[Stored dataset items]
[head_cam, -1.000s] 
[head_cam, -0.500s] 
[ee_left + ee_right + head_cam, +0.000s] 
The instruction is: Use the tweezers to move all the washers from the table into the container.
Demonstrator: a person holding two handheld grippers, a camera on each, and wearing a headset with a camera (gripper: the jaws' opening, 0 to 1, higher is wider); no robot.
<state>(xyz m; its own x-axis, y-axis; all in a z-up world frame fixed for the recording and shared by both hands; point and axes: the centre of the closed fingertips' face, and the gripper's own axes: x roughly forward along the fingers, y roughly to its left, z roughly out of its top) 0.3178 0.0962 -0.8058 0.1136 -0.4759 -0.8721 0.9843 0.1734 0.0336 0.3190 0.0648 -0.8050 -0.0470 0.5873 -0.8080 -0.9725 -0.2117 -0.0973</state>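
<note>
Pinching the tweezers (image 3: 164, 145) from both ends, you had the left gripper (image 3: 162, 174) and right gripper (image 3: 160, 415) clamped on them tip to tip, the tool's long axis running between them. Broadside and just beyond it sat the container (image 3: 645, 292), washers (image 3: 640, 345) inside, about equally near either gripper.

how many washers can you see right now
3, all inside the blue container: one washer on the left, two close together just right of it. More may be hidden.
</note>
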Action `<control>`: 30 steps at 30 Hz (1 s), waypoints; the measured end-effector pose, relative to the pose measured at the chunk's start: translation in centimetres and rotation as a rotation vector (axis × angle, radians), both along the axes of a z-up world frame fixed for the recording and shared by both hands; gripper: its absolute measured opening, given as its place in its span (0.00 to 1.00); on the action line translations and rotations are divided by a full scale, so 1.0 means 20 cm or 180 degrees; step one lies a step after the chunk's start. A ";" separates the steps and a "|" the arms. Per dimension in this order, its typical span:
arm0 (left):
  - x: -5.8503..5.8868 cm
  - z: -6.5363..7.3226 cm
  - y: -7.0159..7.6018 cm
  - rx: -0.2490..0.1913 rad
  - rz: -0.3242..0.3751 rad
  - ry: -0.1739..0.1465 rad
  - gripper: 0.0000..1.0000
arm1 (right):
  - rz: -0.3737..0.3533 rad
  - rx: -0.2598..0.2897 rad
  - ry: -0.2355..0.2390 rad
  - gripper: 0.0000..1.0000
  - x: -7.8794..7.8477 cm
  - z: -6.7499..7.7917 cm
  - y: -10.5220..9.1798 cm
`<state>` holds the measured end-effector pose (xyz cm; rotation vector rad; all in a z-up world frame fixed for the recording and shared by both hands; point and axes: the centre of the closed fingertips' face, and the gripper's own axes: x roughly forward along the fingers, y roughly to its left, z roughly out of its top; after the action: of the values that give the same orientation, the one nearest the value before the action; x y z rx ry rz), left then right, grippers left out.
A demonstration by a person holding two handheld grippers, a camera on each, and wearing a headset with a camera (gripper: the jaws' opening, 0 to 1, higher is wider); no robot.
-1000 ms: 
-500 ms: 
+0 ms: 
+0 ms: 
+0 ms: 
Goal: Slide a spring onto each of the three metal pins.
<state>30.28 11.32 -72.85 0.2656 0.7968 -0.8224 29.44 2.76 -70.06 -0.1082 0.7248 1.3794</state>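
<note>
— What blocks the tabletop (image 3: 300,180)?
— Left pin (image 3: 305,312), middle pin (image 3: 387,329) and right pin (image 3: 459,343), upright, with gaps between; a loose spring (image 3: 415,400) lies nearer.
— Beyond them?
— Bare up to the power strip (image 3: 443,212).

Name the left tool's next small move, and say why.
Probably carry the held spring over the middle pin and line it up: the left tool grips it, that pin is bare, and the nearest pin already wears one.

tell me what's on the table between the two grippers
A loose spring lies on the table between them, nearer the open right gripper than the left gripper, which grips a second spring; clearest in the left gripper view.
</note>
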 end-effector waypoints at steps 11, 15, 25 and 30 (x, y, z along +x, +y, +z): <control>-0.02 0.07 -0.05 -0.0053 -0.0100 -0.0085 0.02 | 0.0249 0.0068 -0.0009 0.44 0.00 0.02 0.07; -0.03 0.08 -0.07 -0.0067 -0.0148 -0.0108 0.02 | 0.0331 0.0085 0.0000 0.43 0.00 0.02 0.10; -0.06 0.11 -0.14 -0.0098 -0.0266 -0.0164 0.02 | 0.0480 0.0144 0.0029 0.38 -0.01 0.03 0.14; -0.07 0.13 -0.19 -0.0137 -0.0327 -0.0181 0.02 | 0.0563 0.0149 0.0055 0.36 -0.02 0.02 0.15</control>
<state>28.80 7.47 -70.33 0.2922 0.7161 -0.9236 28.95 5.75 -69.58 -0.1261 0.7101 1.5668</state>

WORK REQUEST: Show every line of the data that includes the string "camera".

WRITTEN ANSWER:
Demonstrator: a person holding two handheld grippers, a camera on each, and wearing a headset with a camera (gripper: the jaws' opening, 0 to 1, higher is wider); no robot.
A demonstration by a person holding two handheld grippers, a camera on each, and wearing a headset with a camera (gripper: the jaws' opening, 0 to 1, higher is wider); no robot.

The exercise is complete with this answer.